Programming is not the only thing that is sluggish on an EK22, it can't cope with MIDI very well when it is playing. Try changing some parameters when it is being sequenced by MIDI and it will slow down, missing notes and say take it easy please! There is a knob on the ELKA that sais MIDI on/off and that might not be a luxury.
At times the programming interface is quite cryptic (as is the manual, some things are never fully explained) and feels a bit shabby, not entirely finished and too "technological", i.e. there has been no regard to any friendly interaction design, but after a while you get the idea and it ain't too complicated.

The one here in the studio is pretty ghetto, its held together with duck tape and the wood on the front is just stick-on paper with wood structure on it to cover up some plastic damage, but it still works perfectly.
This synthesizer has been used on the Squadra Blanco - Night of the Illuminati album and also on the 2008 Dune Man Soundtrack

Some more interesting pro's: Exotic analog sounds, Juicy vintage sounding portamento, creamy chorus, extremely good aftertouch response on the keyboard (plays like butter!!!), weird but awesome wireframe TRON 3D graphics on the casing, bi-trimbal, you can play 2 different sounds at once.
Bad sides: Sluggish slow brain...errr...there is probably one chip doing everything.

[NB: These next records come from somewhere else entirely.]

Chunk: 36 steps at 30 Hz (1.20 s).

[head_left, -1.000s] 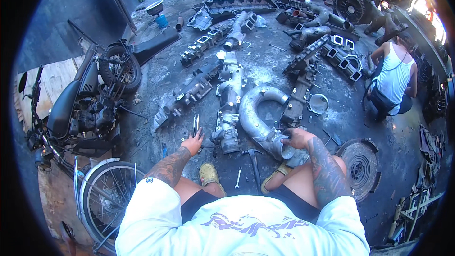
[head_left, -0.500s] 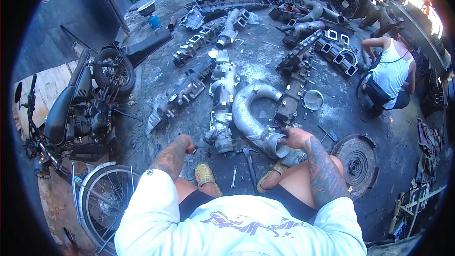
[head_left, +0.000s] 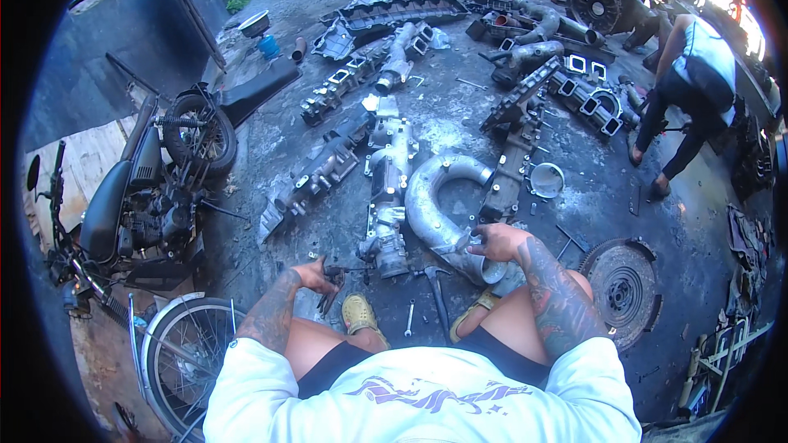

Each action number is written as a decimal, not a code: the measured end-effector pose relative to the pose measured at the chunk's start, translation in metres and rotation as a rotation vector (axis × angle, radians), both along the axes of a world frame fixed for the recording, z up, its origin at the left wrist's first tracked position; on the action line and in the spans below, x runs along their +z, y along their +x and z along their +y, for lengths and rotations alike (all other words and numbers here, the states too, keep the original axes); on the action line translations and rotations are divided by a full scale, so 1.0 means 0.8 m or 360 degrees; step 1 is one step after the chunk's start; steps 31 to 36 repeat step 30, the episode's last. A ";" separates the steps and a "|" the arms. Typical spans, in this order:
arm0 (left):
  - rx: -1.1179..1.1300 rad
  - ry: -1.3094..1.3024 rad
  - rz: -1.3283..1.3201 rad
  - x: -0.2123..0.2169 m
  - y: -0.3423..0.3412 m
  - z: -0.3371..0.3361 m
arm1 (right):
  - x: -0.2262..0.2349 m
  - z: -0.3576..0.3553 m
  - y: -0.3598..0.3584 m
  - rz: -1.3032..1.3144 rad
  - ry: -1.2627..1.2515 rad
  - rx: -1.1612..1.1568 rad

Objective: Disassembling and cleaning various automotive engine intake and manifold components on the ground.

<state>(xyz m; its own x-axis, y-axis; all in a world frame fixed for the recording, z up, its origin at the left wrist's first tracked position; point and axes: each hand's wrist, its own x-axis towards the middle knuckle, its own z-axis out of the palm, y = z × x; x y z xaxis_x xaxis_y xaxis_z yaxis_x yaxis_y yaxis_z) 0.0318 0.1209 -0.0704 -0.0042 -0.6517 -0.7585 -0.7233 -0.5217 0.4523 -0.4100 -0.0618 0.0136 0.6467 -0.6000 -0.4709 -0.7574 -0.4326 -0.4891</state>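
My left hand holds a dark hand tool that looks like pliers, low over the ground beside my left clog. Its jaws point toward the foot of a long metal manifold lying in front of me. My right hand is at the near mouth of a big U-shaped metal pipe, with curled fingers on its rim. The pipe's far end lies against a dark manifold. Between my feet lie a hammer and a small wrench.
A motorcycle and a spoked wheel stand at my left. On the right lie a flywheel and a small round bowl. Several engine castings spread ahead. A co-worker bends over at the far right.
My left hand has drawn back toward me, and the dark tool now shows in it. My right hand has shifted slightly left on the pipe. The co-worker has risen from a squat.
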 end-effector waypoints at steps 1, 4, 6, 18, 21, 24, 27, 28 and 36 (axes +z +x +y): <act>0.0009 0.0008 0.0003 0.002 -0.003 0.006 | 0.004 0.001 0.004 0.0009 -0.0002 0.0025; -0.0578 -0.0380 -0.0804 0.044 -0.060 0.004 | 0.008 0.004 0.007 0.0051 0.0035 0.0013; -0.0845 -0.0487 -0.1012 0.037 -0.056 0.012 | 0.010 0.007 0.017 0.0056 0.0043 0.0032; -0.1622 -0.0949 -0.1207 0.003 -0.057 0.004 | 0.005 0.013 0.016 0.0055 -0.0031 0.0086; -0.1291 -0.0694 -0.1107 0.019 -0.065 -0.006 | 0.000 0.012 0.009 0.0025 -0.0004 0.0064; -0.0937 -0.0406 -0.0953 0.019 -0.062 -0.015 | 0.003 0.014 0.007 -0.0002 0.0009 0.0081; -0.0872 -0.0250 -0.0940 -0.014 -0.036 -0.022 | 0.017 0.017 0.013 0.0024 0.0003 0.0069; -0.0903 -0.0140 -0.0965 -0.013 -0.037 -0.026 | 0.019 0.017 0.011 0.0025 0.0017 0.0063; -0.0780 -0.0017 -0.1001 -0.010 -0.037 -0.038 | 0.021 0.018 0.010 0.0018 0.0031 0.0057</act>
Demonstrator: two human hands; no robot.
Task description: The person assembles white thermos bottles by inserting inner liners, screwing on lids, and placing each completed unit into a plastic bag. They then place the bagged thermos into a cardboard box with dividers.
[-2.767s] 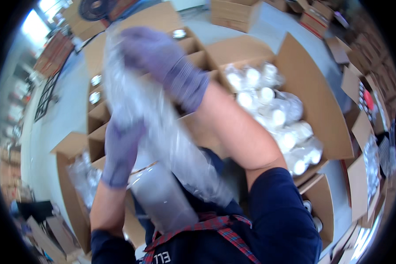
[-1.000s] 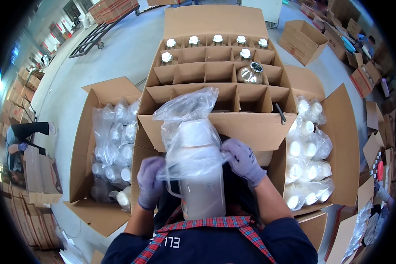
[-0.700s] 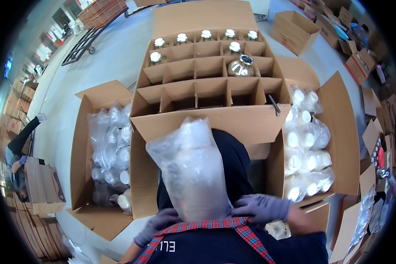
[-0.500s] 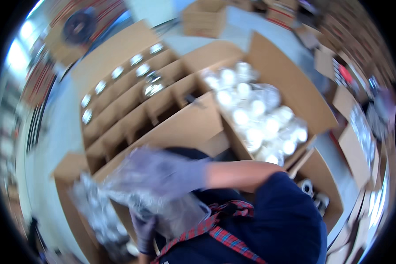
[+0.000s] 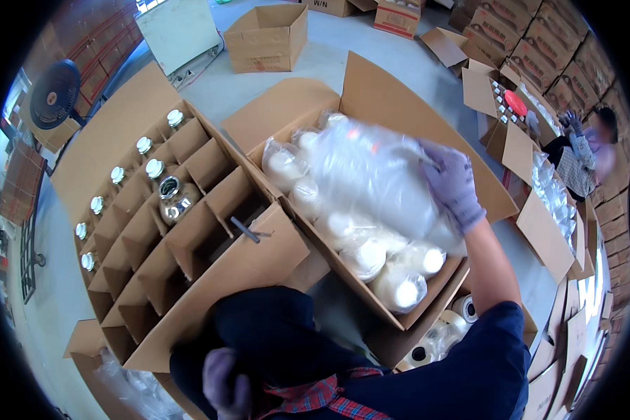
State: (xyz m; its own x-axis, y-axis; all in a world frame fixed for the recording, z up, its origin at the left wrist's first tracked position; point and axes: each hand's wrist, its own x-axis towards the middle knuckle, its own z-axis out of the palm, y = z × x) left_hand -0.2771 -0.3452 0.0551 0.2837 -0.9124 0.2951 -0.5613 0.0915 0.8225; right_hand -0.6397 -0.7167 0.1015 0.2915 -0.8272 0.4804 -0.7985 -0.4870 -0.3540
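Your right hand point(image 5: 452, 183) is clasping a plastic-wrapped bundle point(image 5: 371, 178) near the right edge of the bag-filled carton point(image 5: 402, 105); your blurred left hand point(image 5: 224, 385) is appearing low, its grip unclear.

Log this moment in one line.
right fingers: gripping plastic bag over open box | left fingers: by dark trousers | divided box: partly filled with bottles

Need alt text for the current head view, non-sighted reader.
A gloved right hand holds a clear plastic bag over a cardboard box of bagged white items. The left hand, blurred, is near the lap. To the left, a divided box holds capped bottles and one open bottle.
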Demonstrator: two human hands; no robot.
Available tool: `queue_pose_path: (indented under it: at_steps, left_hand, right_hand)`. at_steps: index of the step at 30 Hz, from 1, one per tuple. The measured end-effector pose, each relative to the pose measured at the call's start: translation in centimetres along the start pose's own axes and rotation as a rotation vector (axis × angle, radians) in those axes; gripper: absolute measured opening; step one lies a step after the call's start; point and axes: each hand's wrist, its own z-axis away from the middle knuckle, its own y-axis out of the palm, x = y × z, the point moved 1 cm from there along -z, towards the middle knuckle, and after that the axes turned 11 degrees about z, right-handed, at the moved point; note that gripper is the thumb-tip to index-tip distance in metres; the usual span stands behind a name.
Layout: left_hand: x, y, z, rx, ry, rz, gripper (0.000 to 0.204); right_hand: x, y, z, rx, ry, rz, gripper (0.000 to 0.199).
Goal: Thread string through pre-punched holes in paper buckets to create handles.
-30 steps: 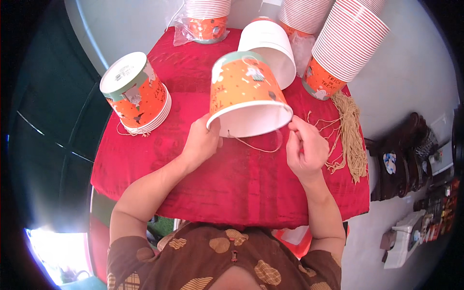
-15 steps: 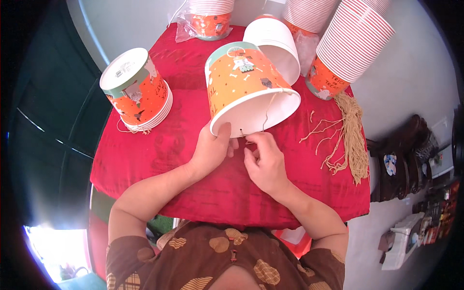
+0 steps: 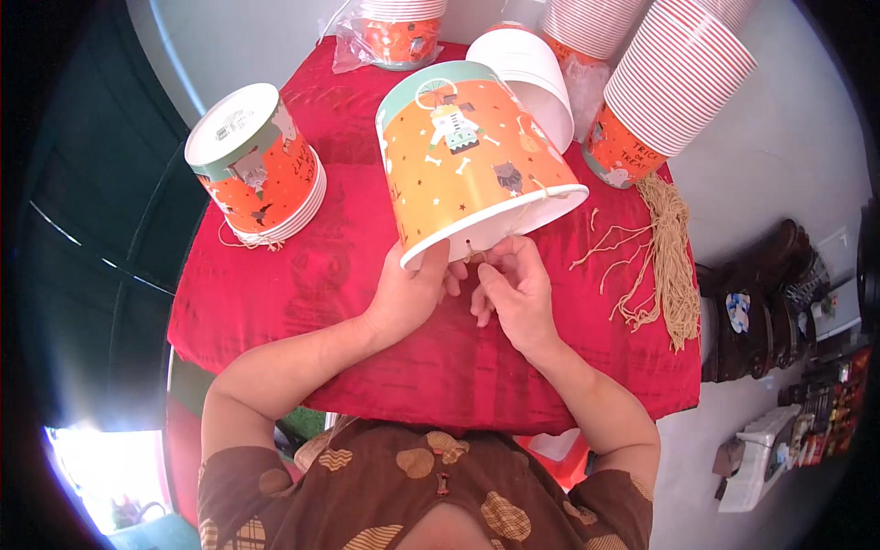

Some mp3 snippets I made from the Elka (recorded withouth any effects):

Haunting Brass & Strings Sloppy slow attack bass sequence reminding us of an other Italian synthesizer called the BIT, with some strings/pads layered behind it
Panoramic analog strings The sizzling wonderfull built in chorus poors a broad sauce over everything, almost an Elka Synthex!
Moogish solos leadbass The lower part of the keyboard is sequenced with a baseline while I play a moogish lead over it with the other side.
Synced Krimi soundtrack sounds Harsh synced late 80s tatort schimanski atmosphere!
Experimental sound effects flow into dark pads and synth noodling Some random stuff going through some presets. distorts a little now and then because the recording went into the red.
Portemento PWM synth Nasty PWM modulated sounds

Futuristic wireframe TRON graphics!

There is also a tabletop module version of the EK22, the EM22, it looks something like this, I don't have it:

Its snack time! oh no - we're going to talk about the soundchips inside the EK22: The Curtis CEM3396 uP Controllable Dual Waveform Converter / Processor.
Synthesizers that also use this chip are the Oberheim Matrix 6/6R/1000, The Cheetah MS6.
There are similarities in the sound between all these synths because they use this chip, but they definitely do not sound the same, there is a lot more going on to give each its own character.

Tips and Tricks

You can download the English manual here

Family of the Elka
Also the exotic and obscure EK44 and EM44 exist, but these are completely different synthesizers, they are digital FM synthesizers that use 8 (!) operator  (most FM synths use 6 operator FM) just like the extremely rare Yamaha FVX and the 90s FSR1 module. I never played one but I am very curious about how it sounds, though I can imagine that editting 8 operator FM with the same interface as on the EK22 must be quite a hard job.
The EK44/EM44 is also related to another even more obscure ELKA FM expander synth, the ER33.